Thursday, February 10, 2022

Cross-country Skiing in Alaska

    Looking through the Sierra Club catalog of national and international trips last fall, in my usual "if-only" daydreaming, I read about a cross-country ski trip in Alaska, billed as "in the shadow of Denali." 
    It sounded enchanting: Ski nine miles to the Denali View Chalet, "a true wilderness lodge," the web site says, with "rustic and remote Alaska charm," no road access, forty miles south of Denali. The Sierra Club group—twelve in all—would stay at the lodge for a week, skiing every day on a multitude of trails. The aurora borealis would be visible. There would be snow! The food, I was told, was to rave about, and there was a sauna down by the lake. The day after we returned to Anchorage would be the first day of the Iditarod, so we would be able to see that, too. 
    If only. 
    But why not? 
    I signed up.
    I was excited for months. In early winter I started preparing.
    Because my feet for years have slid around inside my ski boots, I thought I would ski better if I could find better-fitting boots, so I went looking. But there were no boots my size in the whole Rogue Valley and none even at REI nationwide. (It's a supply chain problem.) Finally, though, boots arrived, and I tried on a size 38 (too small) and a size 39 (too big). Okay, fine. I've been skiing with my current boots for years. They'll do.
    The trip information sheet said to check with the trip leader if we wanted to bring our own skis, so I sent her the specs for my skis and asked if I could use them. She said I could. 
    Then I watched an REI seminar on cross-country skiing and found out that the skiing I love is called backcountry skiing. (I had thought I didn't do backcountry because I don't use skins.) Cross-country skiing is skiing in set tracks over groomed trails. That's not the skiing I do.
    Then the trip leader injured her leg and had to quit the trip. The new trip leader told me there was no way I could use my own skis because we would be cross-country, not backcountry, skiing, in tracks. My skis were too wide for the tracks. They would get stuck in the snow. 
    I was dismayed. I don't even like skiing in tracks. I like skiing through the woods, figuring out how to manage obstacles, snowplowing down steep hills. Can you even snowplow in tracks?

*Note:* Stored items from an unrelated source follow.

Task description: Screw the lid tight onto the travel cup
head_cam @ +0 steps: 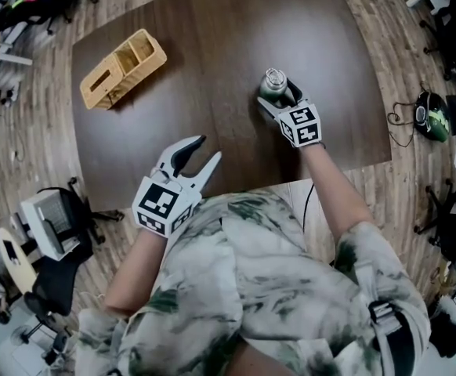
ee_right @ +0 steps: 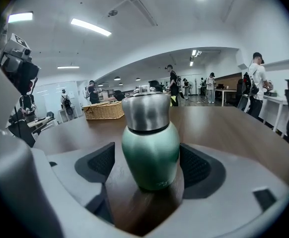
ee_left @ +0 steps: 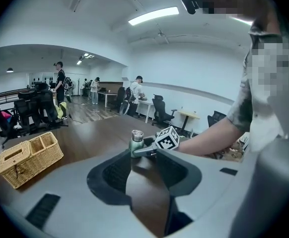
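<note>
A green travel cup point(head_cam: 273, 84) with a silver lid point(ee_right: 145, 112) stands upright on the dark wooden table point(head_cam: 212, 37), right of its middle. My right gripper point(head_cam: 278, 95) is open with a jaw on either side of the cup body point(ee_right: 150, 148), and a narrow gap shows between the pads and the cup. Near the table's front edge, close to the person's body, my left gripper point(head_cam: 207, 149) is held open with nothing between its jaws. It points toward the cup point(ee_left: 136, 142) from a distance.
A wicker basket point(head_cam: 122, 69) with compartments sits at the table's far left. Office chairs point(head_cam: 59, 225) stand on the wooden floor left of the table, and bags and cables point(head_cam: 432, 116) lie to the right. Several people stand in the background of the gripper views.
</note>
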Tool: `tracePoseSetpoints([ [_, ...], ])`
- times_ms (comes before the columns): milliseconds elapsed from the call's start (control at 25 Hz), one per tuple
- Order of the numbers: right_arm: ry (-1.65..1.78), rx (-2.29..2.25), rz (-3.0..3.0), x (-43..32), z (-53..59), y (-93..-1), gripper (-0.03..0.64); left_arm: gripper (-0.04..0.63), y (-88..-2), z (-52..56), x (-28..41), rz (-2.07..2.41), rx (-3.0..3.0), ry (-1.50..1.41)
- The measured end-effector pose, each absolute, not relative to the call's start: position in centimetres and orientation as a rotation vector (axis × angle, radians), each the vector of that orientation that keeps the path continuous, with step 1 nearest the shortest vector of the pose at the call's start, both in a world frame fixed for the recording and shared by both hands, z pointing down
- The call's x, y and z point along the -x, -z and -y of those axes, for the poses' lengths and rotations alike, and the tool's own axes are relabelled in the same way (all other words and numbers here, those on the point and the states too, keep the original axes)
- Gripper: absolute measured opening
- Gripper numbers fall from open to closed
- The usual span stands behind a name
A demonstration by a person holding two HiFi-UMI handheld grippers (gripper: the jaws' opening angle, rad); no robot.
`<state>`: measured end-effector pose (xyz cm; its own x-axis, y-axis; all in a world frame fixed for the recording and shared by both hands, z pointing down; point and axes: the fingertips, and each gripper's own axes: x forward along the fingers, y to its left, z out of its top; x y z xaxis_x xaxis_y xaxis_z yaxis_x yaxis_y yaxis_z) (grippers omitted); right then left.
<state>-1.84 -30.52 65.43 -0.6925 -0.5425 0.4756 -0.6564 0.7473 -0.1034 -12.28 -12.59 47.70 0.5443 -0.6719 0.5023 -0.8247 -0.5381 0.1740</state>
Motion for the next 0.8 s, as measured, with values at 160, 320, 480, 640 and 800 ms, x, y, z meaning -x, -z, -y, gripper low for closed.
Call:
tracePoseSetpoints([
  [160, -0.389, -0.936, 2.532, 2.3, 31.4, -65.8, 0.405, 0.158, -47.8, 12.5, 12.8, 1.230, -2.379, -0.538],
  [320, -0.389, -0.955, 2.528, 3.0, 32.2, -66.6, 0.405, 0.158, -48.0, 12.6, 13.9, 1.245, -2.362, -0.547],
  [480, -0.375, -0.972, 2.528, 3.4, 32.8, -66.9, 0.403, 0.158, -48.3, 12.7, 14.4, 1.255, -2.347, -0.555],
  [640, -0.361, -0.973, 2.545, 3.6, 32.9, -67.0, 0.403, 0.158, -48.7, 12.7, 14.9, 1.254, -2.353, -0.565],
  [800, -0.351, -0.967, 2.538, 3.6, 32.9, -67.0, 0.403, 0.158, -48.5, 13.0, 15.2, 1.272, -2.356, -0.562],
])
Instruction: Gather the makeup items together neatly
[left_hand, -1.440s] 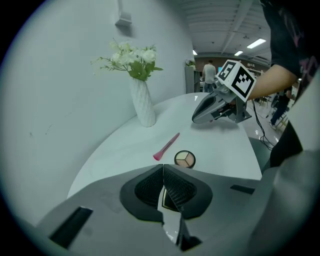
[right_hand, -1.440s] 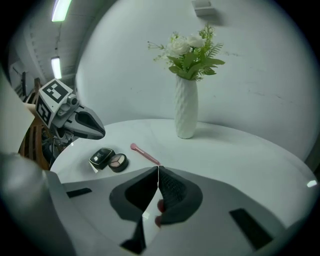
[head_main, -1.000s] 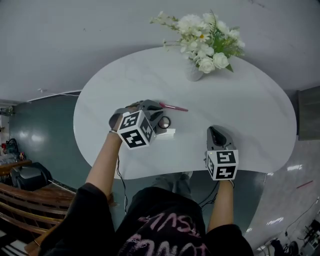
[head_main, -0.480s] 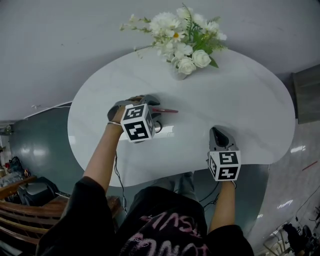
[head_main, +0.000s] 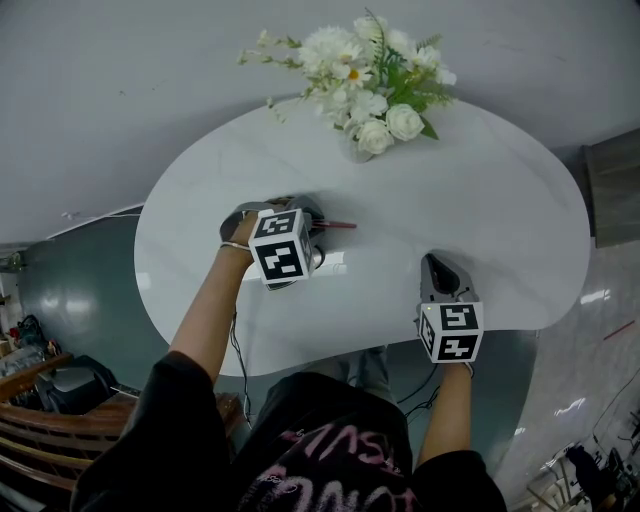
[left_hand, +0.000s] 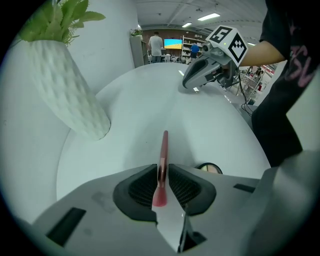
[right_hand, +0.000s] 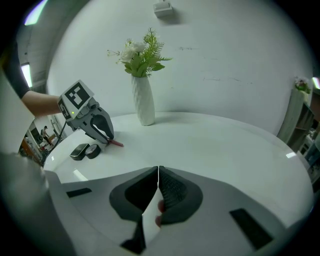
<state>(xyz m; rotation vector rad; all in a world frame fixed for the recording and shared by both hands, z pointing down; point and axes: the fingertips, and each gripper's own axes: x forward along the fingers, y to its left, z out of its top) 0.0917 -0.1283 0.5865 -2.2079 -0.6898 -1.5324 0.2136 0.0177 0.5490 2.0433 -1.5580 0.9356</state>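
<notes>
Pink brush between left gripper jaws, just closing, pointing steeply down.

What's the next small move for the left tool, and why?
Probably lift a little and carry the pink brush over to the round compact. The left tool has just been closing its jaws and they pinch the brush, whose far end rests on the table, apart from the compact and the dark case beside it.

Vase stands at far edge of table. Makeup brush lies on table before vase, left of centre. Round compact and flat case sit side by side, just beside brush.
</notes>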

    Now I was panicked because I would have to rent cross-country skis, boots, and poles, and my feet are so hard to fit! What would I do if I got to the rental shop in Anchorage and the boots didn't fit? To minimize the possibility, I tried on boots for classic cross-country (not backcountry) skis at a local ski rental shop. Size 38 was definitely too small. Size 39 would do. It would have to do. I would take lots of moleskin.

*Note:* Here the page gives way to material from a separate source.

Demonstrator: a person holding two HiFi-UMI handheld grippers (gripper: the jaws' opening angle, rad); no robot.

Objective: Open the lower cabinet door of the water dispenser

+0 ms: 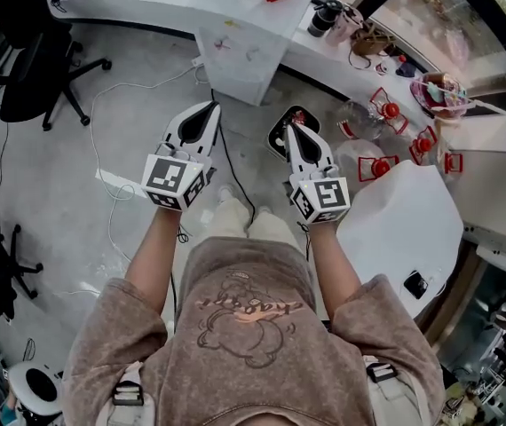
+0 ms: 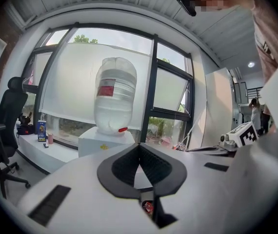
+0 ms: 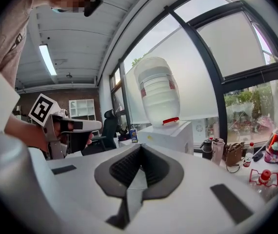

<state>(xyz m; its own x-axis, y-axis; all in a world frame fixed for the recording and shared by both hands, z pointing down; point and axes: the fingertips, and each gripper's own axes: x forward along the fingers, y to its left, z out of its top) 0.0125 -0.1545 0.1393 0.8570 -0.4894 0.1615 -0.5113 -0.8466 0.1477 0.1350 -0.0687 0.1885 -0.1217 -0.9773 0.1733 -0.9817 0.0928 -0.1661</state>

    I made a reservation at REI in Anchorage to rent cross-country (not backcountry) skis, boots, and poles and breathed a huge sigh of relief. I wouldn't have to sit in the lodge while everyone else went out on the trails, after all. I would be skiing, too. And who knows? Maybe I'll like cross-country skiing.

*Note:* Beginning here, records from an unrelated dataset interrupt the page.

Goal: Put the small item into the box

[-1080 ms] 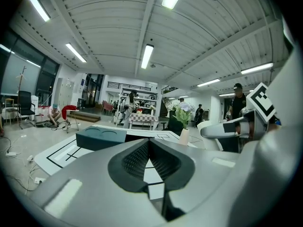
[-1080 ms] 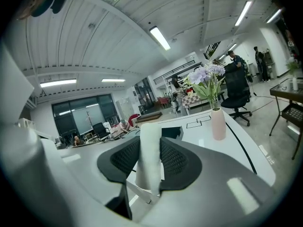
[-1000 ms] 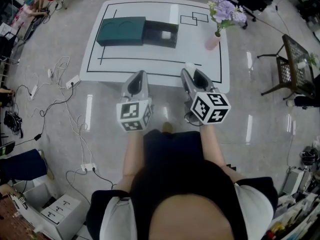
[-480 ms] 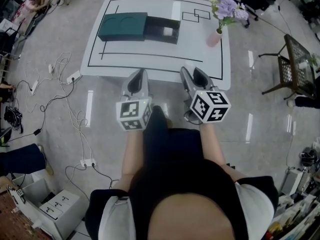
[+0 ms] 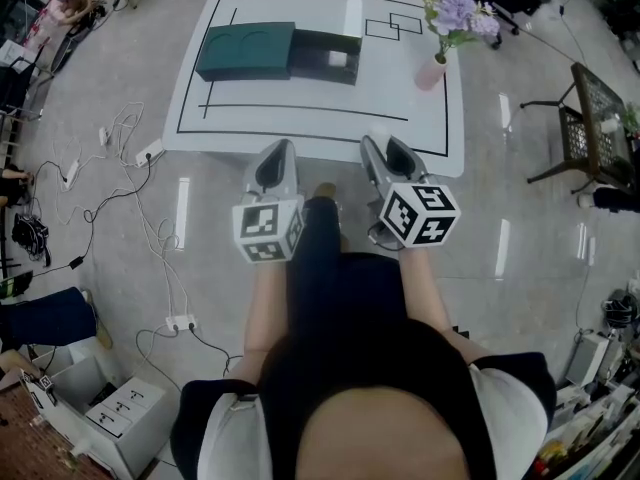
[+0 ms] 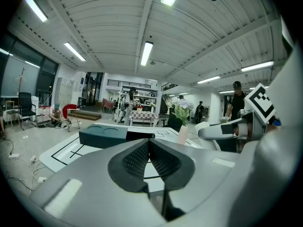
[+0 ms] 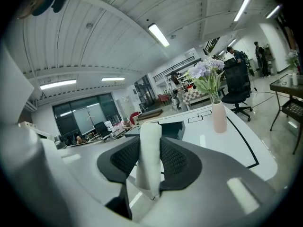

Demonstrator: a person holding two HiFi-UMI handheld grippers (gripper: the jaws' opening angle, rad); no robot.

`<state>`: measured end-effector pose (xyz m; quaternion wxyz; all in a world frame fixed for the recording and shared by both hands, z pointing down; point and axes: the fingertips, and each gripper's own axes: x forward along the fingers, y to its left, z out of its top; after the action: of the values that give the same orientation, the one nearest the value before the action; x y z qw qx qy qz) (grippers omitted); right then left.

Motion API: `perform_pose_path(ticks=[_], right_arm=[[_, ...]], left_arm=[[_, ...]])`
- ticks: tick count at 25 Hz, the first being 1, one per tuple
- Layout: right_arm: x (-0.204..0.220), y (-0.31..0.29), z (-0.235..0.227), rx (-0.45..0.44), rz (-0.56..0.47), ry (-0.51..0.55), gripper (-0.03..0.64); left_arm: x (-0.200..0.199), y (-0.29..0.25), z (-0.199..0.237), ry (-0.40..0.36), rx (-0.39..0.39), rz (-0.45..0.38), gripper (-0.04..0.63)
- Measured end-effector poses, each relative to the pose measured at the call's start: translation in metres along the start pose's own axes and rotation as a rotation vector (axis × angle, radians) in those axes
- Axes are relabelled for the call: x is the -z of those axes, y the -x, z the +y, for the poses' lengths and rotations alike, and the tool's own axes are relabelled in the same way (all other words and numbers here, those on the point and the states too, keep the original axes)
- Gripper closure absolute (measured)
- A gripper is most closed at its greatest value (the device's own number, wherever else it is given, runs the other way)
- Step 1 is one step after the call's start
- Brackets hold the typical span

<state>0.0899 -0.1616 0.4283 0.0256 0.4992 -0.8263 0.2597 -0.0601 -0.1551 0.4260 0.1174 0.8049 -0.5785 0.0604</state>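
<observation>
My two tools are held out level in front of me, short of the white surface (image 5: 300,118). The left tool (image 6: 149,148) has its pads pressed together with nothing between them. The right tool (image 5: 380,146) is clamped on the small item (image 7: 149,160), a plain white stick-like piece that stands upright between the ribbed pads and rises above them. It is the task's thing, and it is in my grip and well apart from the box.

I judge it light and matte, not slippery, perhaps slightly yielding. Because it is slim and tall, it could pivot if the pads ease off. The hold sits on its lower half, and I would keep it there and not re-grip near an end.

Beyond the near edge of the surface, marked with black lines, lies the dark open box (image 5: 322,53). A pale patch shows inside it, and I cannot tell what it is. The teal lid (image 5: 245,50) lies touching the box on its left. To the right, near the far corner, a pink vase (image 5: 430,75) holds purple flowers (image 5: 455,13). It is well apart from the box but close to a right-hand approach.
</observation>
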Motion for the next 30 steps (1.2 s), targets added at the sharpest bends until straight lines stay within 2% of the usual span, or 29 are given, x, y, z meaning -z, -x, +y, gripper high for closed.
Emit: perform_pose_path(ticks=[30], right_arm=[[-0.032,-0.067,-0.023,0.035,0.016,-0.005,0.486]], left_arm=[[-0.018,-0.073,0.033,0.022,0.021,0.02,0.586]])
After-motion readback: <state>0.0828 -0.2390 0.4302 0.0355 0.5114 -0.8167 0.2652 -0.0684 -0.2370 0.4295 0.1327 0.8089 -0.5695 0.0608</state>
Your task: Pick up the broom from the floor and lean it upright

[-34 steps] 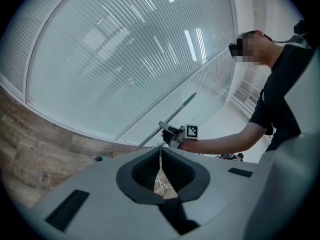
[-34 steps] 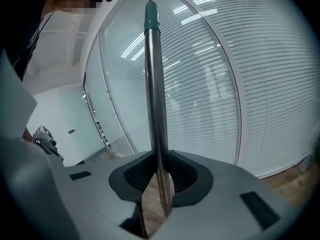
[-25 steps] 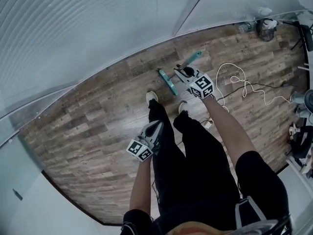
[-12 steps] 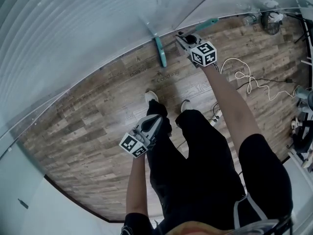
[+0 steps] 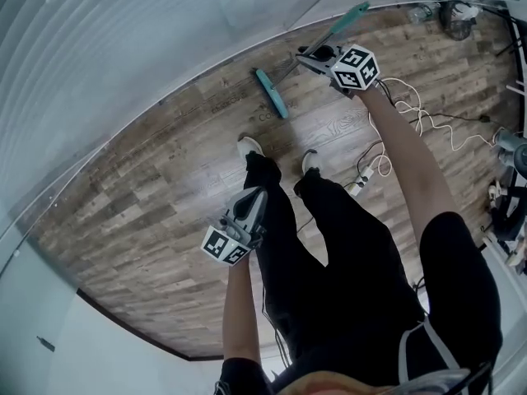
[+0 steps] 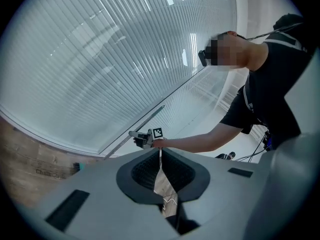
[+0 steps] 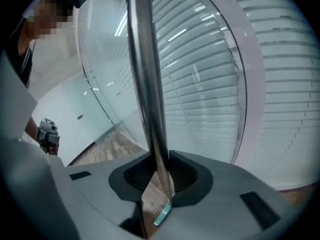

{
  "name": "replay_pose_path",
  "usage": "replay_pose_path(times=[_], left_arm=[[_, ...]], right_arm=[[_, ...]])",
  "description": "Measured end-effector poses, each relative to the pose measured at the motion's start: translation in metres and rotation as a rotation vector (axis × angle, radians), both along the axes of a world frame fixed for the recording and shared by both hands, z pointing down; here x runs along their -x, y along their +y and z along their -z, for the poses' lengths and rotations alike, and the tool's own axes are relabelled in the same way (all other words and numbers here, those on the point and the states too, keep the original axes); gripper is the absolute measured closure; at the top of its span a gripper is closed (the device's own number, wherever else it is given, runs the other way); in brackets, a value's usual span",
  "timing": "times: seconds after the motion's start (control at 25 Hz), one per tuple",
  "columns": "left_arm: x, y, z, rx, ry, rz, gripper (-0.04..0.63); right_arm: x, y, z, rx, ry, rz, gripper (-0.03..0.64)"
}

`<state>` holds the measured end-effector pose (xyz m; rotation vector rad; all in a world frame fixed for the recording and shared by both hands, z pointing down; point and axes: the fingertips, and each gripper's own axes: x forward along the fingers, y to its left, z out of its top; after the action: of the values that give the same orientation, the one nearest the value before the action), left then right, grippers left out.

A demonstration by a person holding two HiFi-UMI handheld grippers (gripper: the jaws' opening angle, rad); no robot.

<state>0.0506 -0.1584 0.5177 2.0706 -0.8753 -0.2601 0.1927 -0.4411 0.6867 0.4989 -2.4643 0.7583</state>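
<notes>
Office-type rm: slat blinds [image 5: 123, 48], wood floor [image 5: 140, 220], loose cables [image 5: 422, 120].

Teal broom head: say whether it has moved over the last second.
Yes: teal broom head went from beside the white shoe toward the white slatted wall.

Teal-headed broom [image 5: 271, 93], brown wood-grain floor [image 5: 148, 212], black trousers [image 5: 346, 253]

Broom handle [image 7: 146, 74] — top end out of the right gripper view.
</notes>
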Motion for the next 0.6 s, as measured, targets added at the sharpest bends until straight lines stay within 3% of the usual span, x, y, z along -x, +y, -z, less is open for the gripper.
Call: replay_pose_path(times=[0.12, 0.4, 0.6], left_arm=[[-0.005, -0.003, -0.004, 0.005, 0.030, 0.038, 0.571], [-0.018, 0.010, -0.012, 0.032, 0.057, 0.037, 0.571], [-0.011, 0.014, -0.021, 0.045, 0.061, 0.022, 0.571]], right_arm=[[0.006, -0.013, -0.028, 0.047, 0.055, -0.060, 0.525], [0.015, -0.044, -0.030, -0.055, 0.092, -0.165, 0.525], [-0.006, -0.055, -0.034, -0.034, 0.071, -0.267, 0.523]])
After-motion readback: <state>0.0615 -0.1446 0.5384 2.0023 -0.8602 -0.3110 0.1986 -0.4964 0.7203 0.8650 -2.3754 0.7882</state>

    My excitement has returned. I'll be in the snow. I'll be skiing, and it'll be a new adventure. I'll see the aurora borealis. I'll eat the good food of the Denali View Chalet. I'll sweat in the sauna by the lake, then roll, steaming, in the snow. I'll ski under the massive peaks of the Alaska Range—Denali, Foraker, Hunter. Oh, doesn't it sound fantastic! I can't wait.